Interesting, wasn't aware of how functions are handled in enums. Your solution seems a valid option, for completeness this StackOverflow thread offers some other solutions to overcome this, for example by using partial
- https://stackoverflow.com/a/40339397/862394
From my understanding, the problem is specific to functions and not classes, so the scheduler example should work as-is.
The latest release (v0.2.2) now uses name-based enums as suggested by @brentyi. @phelps-matthew Feel free to give it a try and let us know how it works for you.

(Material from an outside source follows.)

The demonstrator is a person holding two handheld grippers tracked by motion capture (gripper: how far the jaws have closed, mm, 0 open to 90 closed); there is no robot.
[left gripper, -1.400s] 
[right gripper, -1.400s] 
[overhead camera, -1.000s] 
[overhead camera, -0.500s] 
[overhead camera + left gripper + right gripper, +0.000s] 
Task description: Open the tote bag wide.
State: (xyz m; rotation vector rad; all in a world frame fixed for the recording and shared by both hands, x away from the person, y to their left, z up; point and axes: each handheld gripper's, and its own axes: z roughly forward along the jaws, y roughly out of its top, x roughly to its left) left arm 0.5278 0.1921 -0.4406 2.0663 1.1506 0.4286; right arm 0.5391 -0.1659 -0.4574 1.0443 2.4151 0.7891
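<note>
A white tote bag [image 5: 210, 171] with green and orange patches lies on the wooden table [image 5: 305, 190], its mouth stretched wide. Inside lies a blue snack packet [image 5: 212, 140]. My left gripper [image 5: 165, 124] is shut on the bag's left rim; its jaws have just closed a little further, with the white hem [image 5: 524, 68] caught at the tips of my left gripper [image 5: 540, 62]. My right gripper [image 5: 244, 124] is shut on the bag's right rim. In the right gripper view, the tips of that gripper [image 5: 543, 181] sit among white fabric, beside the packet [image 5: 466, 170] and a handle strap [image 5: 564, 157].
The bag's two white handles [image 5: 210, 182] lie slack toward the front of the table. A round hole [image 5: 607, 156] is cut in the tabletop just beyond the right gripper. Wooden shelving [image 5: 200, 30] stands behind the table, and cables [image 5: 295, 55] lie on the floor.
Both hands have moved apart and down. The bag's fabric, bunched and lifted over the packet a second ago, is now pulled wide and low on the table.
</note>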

@eladrich Beautiful. Tested and this allowed me to get rid of all my encode/decode registry statements for Enums, thank you!!
Hey there! I've been putting pyrallis to action lately and can't over emphasize how much cleaner it's been to integrate and apply configurations.
That said, there are a couple use cases I'm interested to hear your thoughts on. First being how pyrallis handles typing.Literal. I see in
decoding/decode_field
that theLiteral
field will decode to 'Any' and thatLiteral[arg1, arg2, ..]
will decode intoarg1
. In the case ofLiteral["constant"]
this decodes to "constant", which is not a type.More succinctly, does the pattern
Literal[object]
make good sense to use and if so, what might be the way for pyralis to handle this type appropriately?